Von Alex Bänninger, 17.08.2016

Die Burka soll verboten werden. An der Fasnacht wäre sie erlaubt. Den Kurzdenkern gelingen immer wieder absurde Subtilitäten.

Gerne wird die Schwierigkeit vermieden, sich an eine leibhaftige Begegnung mit Burkaträgerinnen erinnern zu müssen. Es genügt die vom Hörensagen geschürte Angst vor dunkeln Scharen, um eine hitzige Gefahrendiskussion vom Zaun zu brechen und die Bestrebungen für ein Verbot zu unterstützen.

Endlich wieder sorglos

Nur schon das Wort „Burka“ öffnet der Fantasie Abgründe bis in die Tiefe der mittelalterlichen Folterei. Auch wer noch nie in ein schwarzes Stoffstück anstelle eines Gesichtes blickte, den schaudert der Gedanke, diese Kränkung zu erleiden. Die Gleichberechtigung hierzulande mag uns egal sein wie das Los der Billignäherinnen in Bangladesch; aber die von Kopf bis Fuss unterjocht Verhüllten bringen uns in Rage – zumal das Männervolk der ältesten Demokratie, das die Frauen seit je verehrt und fördert.

Von da ist es ein kurzer Schritt zur Gewissheit, es drohe die Zerstörung unserer Sitten und unseres Zusammenlebens. Mit dem Burkaverbot, das gerade mal begüterte Touristinnen treffen würde, könnten wir endlich wieder sorglos in jedem Fünfstern-Hotel nächtigen, unbedrängt in jedem Luxusgeschäft einkaufen und als Christen unter Christen Sonntag für Sonntag dicht an dicht dem Gottesdienst beiwohnen. Das Schweizer Haus würde zum trauten Heimetli von früher, als alles gut war.

Fehlende Zivilcourage

Es könnte allerdings auch sein, dass das schwarze Stoffstück im übertragenen Sinn vor unseren Gesichtern hängt und uns den Blick für Realitäten und Relationen enorm verunschärft.

Zum Beispiel für die Tatsache, dass Burkaträgerinnen in vernachlässigbar geringer Zahl jeweils einige Zeit in der Schweiz verbringen. Dass ein Burkaverbot verhältnisblödsinnig und eine weitere rechtskonservative Lösung wäre, die unvernünftig problematisiert und nichts vernünftig regelt. Dass die Zivilcourage genügt, Ganzverhüllte – wenn sie denn stören – auf ihre zu unseren Breitengraden unpassende Kleidung hinzuweisen.

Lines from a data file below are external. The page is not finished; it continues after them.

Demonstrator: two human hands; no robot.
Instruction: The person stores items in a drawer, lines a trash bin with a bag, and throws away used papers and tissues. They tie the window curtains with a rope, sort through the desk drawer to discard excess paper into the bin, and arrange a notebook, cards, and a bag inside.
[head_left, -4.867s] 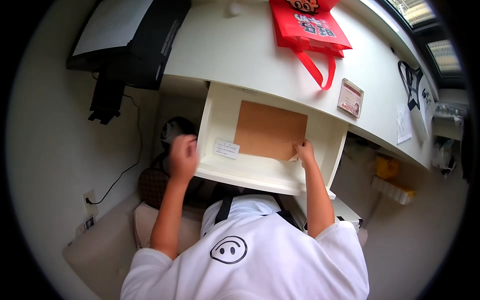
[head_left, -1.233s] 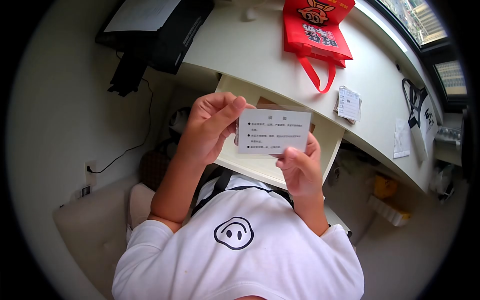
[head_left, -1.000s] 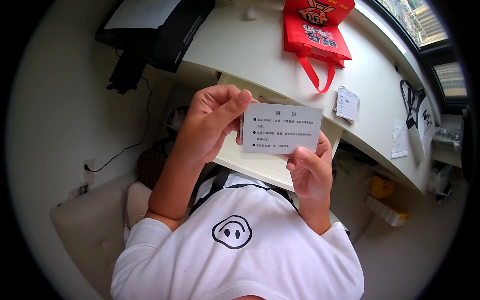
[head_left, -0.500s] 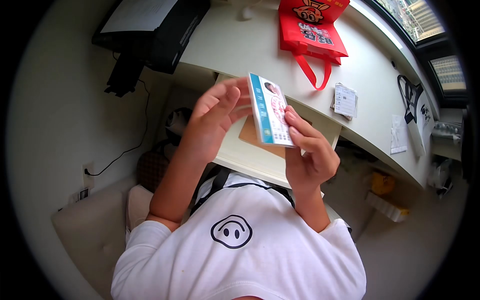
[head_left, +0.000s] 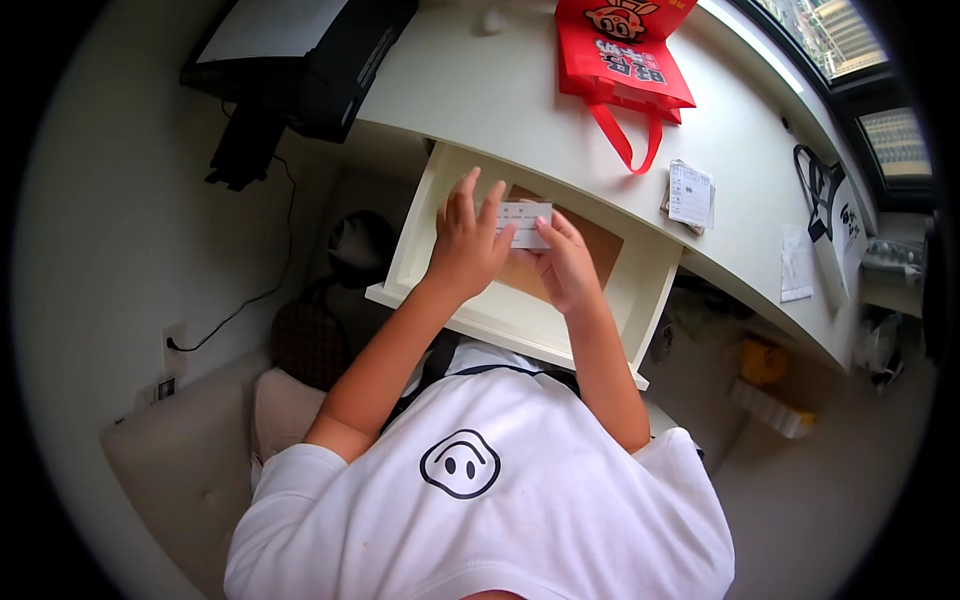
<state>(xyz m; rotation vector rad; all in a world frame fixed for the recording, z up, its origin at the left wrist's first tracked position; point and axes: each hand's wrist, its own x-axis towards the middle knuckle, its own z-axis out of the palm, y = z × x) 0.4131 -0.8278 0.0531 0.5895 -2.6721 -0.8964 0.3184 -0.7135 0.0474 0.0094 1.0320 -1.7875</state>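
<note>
A white printed card point(head_left: 525, 222) with small dark text lines lies over the open drawer. My right hand point(head_left: 567, 265) grips its right side, thumb on the face and the other fingers underneath. At the card's left edge is my left hand point(head_left: 465, 238), its fingers raised and spread. The left thumb seems to touch the card's face. Below both hands, a flat brown piece point(head_left: 590, 240) like cardboard or an envelope rests inside the pale drawer point(head_left: 640, 300).
On the white desk point(head_left: 480, 95) are a black printer point(head_left: 350, 80), a red bag point(head_left: 620, 65), a stack of cards point(head_left: 690, 195) and a white bag with dark handles point(head_left: 835, 225). A beige padded seat point(head_left: 190, 480) stands at the left.
Both hands have lowered toward the drawer. Earlier the card showed a blue strip, a photo and a red stamp; now a plain white printed face shows. The left hand has come to its edge.
</note>
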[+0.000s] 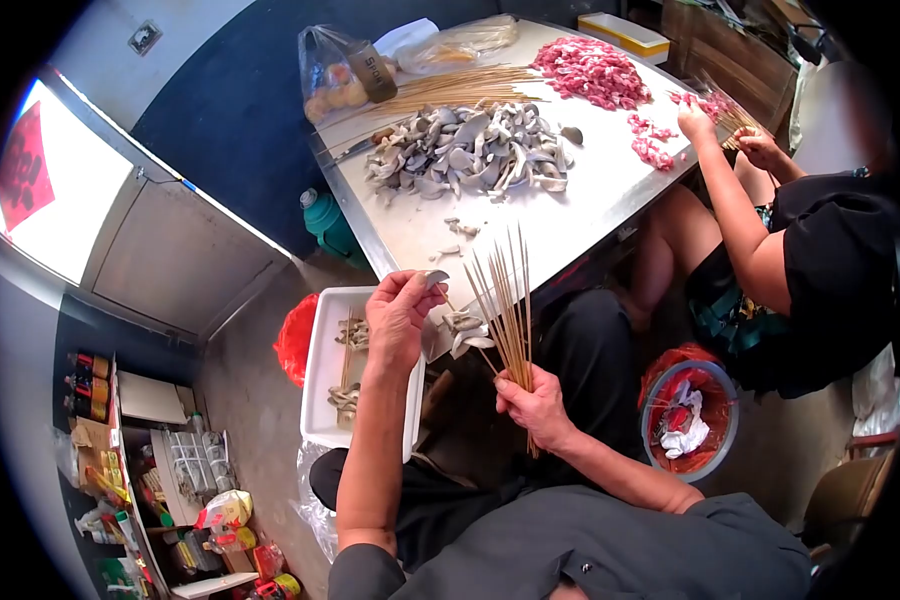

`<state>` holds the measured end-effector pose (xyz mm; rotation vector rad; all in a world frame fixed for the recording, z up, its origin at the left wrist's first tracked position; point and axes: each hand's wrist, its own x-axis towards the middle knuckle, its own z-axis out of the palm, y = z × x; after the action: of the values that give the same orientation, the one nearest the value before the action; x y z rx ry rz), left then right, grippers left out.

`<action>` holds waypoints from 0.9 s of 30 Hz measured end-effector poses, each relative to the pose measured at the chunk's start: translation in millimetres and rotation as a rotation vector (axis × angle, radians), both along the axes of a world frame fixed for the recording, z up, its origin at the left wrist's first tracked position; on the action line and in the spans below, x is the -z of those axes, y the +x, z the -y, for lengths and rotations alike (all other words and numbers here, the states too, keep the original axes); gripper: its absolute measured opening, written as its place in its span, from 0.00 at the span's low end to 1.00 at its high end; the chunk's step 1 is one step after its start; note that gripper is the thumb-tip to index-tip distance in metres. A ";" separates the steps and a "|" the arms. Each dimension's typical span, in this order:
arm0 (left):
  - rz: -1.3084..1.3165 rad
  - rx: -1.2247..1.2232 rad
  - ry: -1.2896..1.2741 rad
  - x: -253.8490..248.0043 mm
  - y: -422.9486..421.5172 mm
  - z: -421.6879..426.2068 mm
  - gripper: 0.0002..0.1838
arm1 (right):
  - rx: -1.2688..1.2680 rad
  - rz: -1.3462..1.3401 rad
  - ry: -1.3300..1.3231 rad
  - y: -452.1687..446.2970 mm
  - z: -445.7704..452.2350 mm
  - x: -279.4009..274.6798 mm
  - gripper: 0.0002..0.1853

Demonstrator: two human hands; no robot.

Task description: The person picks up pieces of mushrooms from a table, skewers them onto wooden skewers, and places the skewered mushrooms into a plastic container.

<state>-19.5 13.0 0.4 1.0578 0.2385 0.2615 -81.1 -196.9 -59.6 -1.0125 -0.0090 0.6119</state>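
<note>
My left hand [397, 315] pinches a grey mushroom piece [436, 278] at the tip of a wooden skewer. Several more mushroom pieces [465, 330] are threaded lower on that skewer. My right hand [538, 405] is closed round a fanned bundle of bare skewers [511, 320] and the lower part of the loaded one. Beyond my hands, a large heap of grey mushrooms [470, 150] lies on the white table [600, 215], with a few loose pieces nearer its corner. Beside my left forearm, a white tray [320, 400] holds skewers threaded with mushrooms.
At the right, another person [830, 240] holds skewers near a pile of red meat [590, 72]. A bag-lined bin [690, 412] stands on the floor at right. A teal flask [330, 228] is left of the table; a cluttered shelf [150, 480] stands lower left.
</note>
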 end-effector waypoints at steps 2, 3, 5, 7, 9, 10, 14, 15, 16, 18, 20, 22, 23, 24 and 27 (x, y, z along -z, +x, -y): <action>0.014 -0.001 -0.005 1.1 -3.9 0.3 0.06 | -0.007 0.006 -0.005 -1.3 -0.1 0.4 0.05; 0.029 0.001 -0.009 1.5 -4.9 0.3 0.06 | -0.009 0.011 -0.008 -1.5 -0.2 0.3 0.05; 0.045 0.005 0.015 2.1 -5.7 0.4 0.05 | -0.011 0.017 -0.013 -0.7 -0.3 -0.7 0.05; 0.058 0.008 0.037 4.6 -6.4 -0.7 0.05 | -0.035 0.013 -0.031 -0.2 0.3 -2.0 0.05; 0.075 0.038 0.060 5.8 -6.1 -4.5 0.05 | -0.037 0.014 -0.029 -0.1 -0.2 -1.3 0.05; 0.074 0.036 0.060 5.7 -6.4 -5.4 0.05 | -0.035 0.016 -0.024 0.2 -0.6 -1.0 0.05; 0.022 0.149 0.210 -2.1 -8.8 -8.8 0.04 | -0.038 0.012 -0.029 0.2 -1.5 0.4 0.05; -0.020 0.228 0.334 -4.9 -9.0 -10.7 0.03 | -0.019 -0.002 -0.020 -0.2 -1.9 0.2 0.05; -0.070 0.358 0.352 -8.1 -11.0 -10.8 0.02 | 0.000 -0.015 -0.011 -0.4 -2.1 -0.2 0.05; -0.093 0.426 0.395 -17.6 -6.9 -13.3 0.03 | 0.019 -0.019 -0.016 -0.4 -1.0 -0.3 0.05; -0.068 0.440 0.536 -20.5 9.8 -19.3 0.07 | 0.043 -0.021 -0.020 4.3 -1.3 2.0 0.05; -0.070 0.202 0.736 -17.8 39.2 -26.5 0.07 | 0.071 0.022 -0.008 10.2 -2.2 6.8 0.06; -0.077 0.071 0.853 -14.8 57.6 -31.8 0.07 | 0.074 0.023 -0.009 12.4 -1.9 5.5 0.06; -0.022 -0.034 1.061 -18.0 73.6 -31.3 0.08 | 0.071 0.010 -0.013 15.0 -1.2 2.7 0.05; 0.196 -0.211 1.446 -8.9 127.5 -37.5 0.09 | 0.068 -0.014 -0.017 18.3 1.0 -2.5 0.05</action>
<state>108.0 50.4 9.3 2.4186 -0.0680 0.7799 -62.9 -197.9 -57.1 -1.0205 0.0429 0.5573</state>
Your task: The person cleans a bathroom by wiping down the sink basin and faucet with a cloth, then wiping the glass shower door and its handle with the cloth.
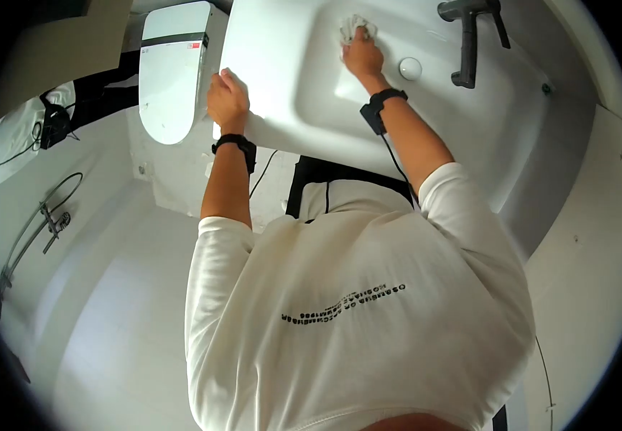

Im Tessin gelingt es. Freilich kann sich die Polizei auf das in der Kantonsverfassung verankerte Verbot berufen. Die Ermahnung hätte zweifellos auch Erfolg mit der höflichen und bestimmten Klarstellung unserer anders gearteten Gepflogenheiten.

Wirklichkeitsferner Unfug

Das angepeilte Burkaverbot ist lediglich erklärbar als probates Mittel zur Bewirtschaftung der Fremdenfeindlichkeit im  Allgemeinen und der Islamfeindlichkeit im Besonderen. Diese Vermutung bestätigt sich insofern, als hinter der Unterschriftensammlung für die Verbotsinitiative die nämlichen Kreise stehen, die sich bereits fürs Minarettverbot robust ins Zeug legten.

Die Aktionsgruppe argumentiert mit der schweizerischen Freiheitstradition und leitet daraus populistisch das Diktum ab, kein freier Mensch verhülle sein Gesicht. Das ist wirklichkeitsferner Unfug, was der geplante Verfassungsartikel mit einer langen Liste von Ausnahmen bestätigt.

Diskriminierung einer Minderheit

Die medizinisch Beschäftigten tragen Gesichtsmasken, die Sicherheitskräfte und Heerscharen von Sportlern eine Kopf und Gesicht schützende Bekleidung, die Samichläuse über dem Rauschebart eine Kapuze und die Fasnächtler eine Maske, die im Rahmen der geduldeten Kostümierungsbräuche durch eine Burka ersetzt werden könnte. Und im Winter ist die Bevölkerungsmehrheit wärmesuchend bis zur Unkenntlichkeit vermummt unterwegs.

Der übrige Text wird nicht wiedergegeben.